Benedetto XVI conclude il suo discorso con un forte richiamo alle radici culturali dell’Europa. Dice infatti: “A questo punto dovrebbe venirci in aiuto il patrimonio culturale dell’Europa. Sulla base della convinzione circa l’esistenza di un Dio creatore sono state sviluppate l’idea dei diritti umani, l’idea dell’uguaglianza di tutti gli uomini davanti alla legge, la conoscenza dell’inviolabilità della dignità umana in ogni singola persona e la consapevolezza della responsabilità degli uomini per il loro agire. Queste conoscenze della ragione costituiscono la nostra memoria culturale. Ignorarla o considerarla come mero passato sarebbe un’amputazione della nostra cultura nel suo insieme e la priverebbe della sua interezza. La cultura dell’Europa è nata dall’incontro tra Gerusalemme, Atene e Roma – dall’incontro tra la fede in Dio di Israele, la ragione filosofica dei Greci e il pensiero giuridico di Roma. Questo triplice incontro forma l’intima identità dell’Europa.

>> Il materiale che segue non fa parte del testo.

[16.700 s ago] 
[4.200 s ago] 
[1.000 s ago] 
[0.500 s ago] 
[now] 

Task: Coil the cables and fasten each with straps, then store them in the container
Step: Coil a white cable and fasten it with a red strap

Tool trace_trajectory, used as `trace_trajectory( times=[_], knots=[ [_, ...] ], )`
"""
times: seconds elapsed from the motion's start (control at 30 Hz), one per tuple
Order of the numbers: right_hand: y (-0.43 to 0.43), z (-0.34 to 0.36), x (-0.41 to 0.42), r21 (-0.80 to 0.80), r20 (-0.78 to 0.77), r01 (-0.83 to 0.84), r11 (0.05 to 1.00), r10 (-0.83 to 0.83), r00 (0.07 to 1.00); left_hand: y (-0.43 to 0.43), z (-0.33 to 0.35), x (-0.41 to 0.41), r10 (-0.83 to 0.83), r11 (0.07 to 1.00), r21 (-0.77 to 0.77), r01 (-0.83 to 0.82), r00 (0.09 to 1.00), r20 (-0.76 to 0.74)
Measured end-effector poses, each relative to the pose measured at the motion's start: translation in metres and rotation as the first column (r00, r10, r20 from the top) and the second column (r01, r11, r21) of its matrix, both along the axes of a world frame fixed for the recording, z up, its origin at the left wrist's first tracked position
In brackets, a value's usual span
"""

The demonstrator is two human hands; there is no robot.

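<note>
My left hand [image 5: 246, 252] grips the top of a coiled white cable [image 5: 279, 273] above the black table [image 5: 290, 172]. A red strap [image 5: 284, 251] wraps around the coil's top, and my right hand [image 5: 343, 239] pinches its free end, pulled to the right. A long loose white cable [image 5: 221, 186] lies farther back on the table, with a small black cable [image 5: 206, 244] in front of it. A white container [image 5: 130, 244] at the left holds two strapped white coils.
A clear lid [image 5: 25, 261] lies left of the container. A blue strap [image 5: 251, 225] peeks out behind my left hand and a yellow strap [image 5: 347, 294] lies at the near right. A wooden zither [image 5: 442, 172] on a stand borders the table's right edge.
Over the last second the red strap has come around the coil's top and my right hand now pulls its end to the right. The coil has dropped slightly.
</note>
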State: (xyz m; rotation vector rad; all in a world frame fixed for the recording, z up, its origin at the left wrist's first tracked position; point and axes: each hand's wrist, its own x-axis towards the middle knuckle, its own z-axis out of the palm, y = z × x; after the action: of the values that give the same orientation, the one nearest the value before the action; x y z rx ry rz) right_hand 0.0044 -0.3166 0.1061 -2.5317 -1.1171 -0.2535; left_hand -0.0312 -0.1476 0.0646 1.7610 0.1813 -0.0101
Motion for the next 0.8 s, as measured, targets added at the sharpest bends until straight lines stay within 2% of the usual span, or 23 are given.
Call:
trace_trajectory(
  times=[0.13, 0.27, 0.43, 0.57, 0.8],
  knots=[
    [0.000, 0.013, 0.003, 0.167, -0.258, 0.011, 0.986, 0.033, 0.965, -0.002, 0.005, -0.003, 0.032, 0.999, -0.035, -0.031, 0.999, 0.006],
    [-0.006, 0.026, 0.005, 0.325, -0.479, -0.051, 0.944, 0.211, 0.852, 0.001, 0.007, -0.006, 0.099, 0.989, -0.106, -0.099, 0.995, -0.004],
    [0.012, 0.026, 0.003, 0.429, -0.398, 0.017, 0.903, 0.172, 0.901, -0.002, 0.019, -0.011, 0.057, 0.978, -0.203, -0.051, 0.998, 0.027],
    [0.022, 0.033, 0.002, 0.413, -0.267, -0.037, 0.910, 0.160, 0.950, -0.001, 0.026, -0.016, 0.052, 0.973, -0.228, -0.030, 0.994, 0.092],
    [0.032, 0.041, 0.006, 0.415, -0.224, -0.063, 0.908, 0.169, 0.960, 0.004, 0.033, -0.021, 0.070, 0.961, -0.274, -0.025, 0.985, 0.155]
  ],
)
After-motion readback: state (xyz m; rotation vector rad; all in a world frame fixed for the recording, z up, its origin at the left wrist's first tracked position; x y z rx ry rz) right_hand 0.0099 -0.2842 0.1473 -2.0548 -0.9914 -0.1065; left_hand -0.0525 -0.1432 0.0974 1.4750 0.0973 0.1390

Nella consapevolezza della responsabilità dell’uomo davanti a Dio e nel riconoscimento della dignità inviolabile dell’uomo, di ogni uomo, questo incontro ha fissato dei criteri del diritto, difendere i quali è nostro compito in questo momento storico”.
Se dunque, come Salomone, vogliamo avere un “cuore docile” che sappia distinguere il bene dal male è ancora ai concetti di natura e ragione che dobbiamo fare riferimento, tornando in qualche modo alle nostre radici.